(Beginning of EXERCISE INPUT)

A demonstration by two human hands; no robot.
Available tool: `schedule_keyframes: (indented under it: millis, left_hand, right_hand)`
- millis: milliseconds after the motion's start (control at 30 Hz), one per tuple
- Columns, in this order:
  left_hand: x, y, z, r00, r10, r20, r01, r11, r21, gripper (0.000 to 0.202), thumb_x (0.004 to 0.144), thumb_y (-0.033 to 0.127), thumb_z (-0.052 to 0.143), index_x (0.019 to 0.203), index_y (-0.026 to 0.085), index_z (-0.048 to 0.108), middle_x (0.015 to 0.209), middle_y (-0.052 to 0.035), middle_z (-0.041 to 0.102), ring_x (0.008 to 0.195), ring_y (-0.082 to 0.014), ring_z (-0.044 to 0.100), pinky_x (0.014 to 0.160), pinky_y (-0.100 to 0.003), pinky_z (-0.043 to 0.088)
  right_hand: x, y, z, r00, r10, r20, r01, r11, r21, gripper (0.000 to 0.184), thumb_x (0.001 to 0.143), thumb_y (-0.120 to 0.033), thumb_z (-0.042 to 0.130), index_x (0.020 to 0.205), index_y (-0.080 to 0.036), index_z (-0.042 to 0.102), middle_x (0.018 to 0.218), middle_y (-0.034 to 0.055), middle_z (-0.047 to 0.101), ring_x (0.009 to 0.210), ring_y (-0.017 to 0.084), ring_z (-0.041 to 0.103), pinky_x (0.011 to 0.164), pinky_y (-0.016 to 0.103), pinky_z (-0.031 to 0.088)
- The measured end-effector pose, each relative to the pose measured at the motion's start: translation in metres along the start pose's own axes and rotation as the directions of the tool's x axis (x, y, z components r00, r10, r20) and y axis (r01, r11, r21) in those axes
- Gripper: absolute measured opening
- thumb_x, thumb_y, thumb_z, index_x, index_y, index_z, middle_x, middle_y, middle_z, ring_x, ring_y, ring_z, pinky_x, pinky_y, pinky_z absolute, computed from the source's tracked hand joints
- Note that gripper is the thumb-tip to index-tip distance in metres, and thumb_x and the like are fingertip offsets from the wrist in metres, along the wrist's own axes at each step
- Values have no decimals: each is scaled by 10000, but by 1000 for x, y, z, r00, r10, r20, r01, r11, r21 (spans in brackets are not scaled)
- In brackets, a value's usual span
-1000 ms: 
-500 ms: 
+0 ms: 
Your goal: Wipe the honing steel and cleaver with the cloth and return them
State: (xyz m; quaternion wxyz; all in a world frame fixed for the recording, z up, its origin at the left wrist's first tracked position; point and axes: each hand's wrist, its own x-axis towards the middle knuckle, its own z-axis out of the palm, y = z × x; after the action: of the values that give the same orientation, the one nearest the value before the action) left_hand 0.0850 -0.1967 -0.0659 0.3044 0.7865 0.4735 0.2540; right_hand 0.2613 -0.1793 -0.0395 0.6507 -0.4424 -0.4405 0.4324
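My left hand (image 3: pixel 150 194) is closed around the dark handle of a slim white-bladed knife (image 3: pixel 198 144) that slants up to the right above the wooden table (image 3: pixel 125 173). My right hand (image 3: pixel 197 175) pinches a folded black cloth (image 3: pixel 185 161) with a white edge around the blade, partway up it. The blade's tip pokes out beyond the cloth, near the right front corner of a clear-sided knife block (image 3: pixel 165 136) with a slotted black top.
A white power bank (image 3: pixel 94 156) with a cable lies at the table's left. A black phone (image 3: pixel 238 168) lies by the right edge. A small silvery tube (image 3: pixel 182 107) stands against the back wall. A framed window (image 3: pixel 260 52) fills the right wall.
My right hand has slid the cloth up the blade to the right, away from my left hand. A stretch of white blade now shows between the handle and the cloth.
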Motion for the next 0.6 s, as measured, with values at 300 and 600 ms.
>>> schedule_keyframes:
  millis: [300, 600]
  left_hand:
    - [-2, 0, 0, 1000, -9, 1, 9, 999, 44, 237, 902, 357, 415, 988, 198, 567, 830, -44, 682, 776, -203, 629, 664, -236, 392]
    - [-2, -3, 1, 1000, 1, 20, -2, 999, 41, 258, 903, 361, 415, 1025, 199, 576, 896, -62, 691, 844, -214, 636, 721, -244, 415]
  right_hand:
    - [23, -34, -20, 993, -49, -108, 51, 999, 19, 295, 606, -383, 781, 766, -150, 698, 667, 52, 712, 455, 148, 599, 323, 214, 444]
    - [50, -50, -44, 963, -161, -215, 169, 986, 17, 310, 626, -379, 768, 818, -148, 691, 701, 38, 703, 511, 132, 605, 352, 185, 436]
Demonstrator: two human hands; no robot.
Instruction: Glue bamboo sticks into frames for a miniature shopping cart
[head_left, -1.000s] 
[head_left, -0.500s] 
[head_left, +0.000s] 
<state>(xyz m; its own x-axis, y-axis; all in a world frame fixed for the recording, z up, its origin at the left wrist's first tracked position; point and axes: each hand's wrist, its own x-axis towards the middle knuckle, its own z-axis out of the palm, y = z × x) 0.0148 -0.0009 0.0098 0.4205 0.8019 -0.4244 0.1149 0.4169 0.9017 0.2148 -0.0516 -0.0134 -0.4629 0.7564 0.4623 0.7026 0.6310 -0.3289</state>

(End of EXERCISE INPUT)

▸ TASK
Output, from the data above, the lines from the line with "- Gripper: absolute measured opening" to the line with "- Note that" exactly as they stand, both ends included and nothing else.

▸ RESULT FOR THIS EXERCISE
- Gripper: absolute measured opening
- thumb_x, thumb_y, thumb_z, index_x, index_y, index_z, middle_x, middle_y, middle_z, ring_x, ring_y, ring_z, pinky_x, pinky_y, pinky_z absolute, computed from the source's tracked hand joints
- Note that gripper is the thumb-tip to index-tip distance in metres, and thumb_x and the like are fingertip offsets from the wrist in metres, along the wrist's own axes at each step

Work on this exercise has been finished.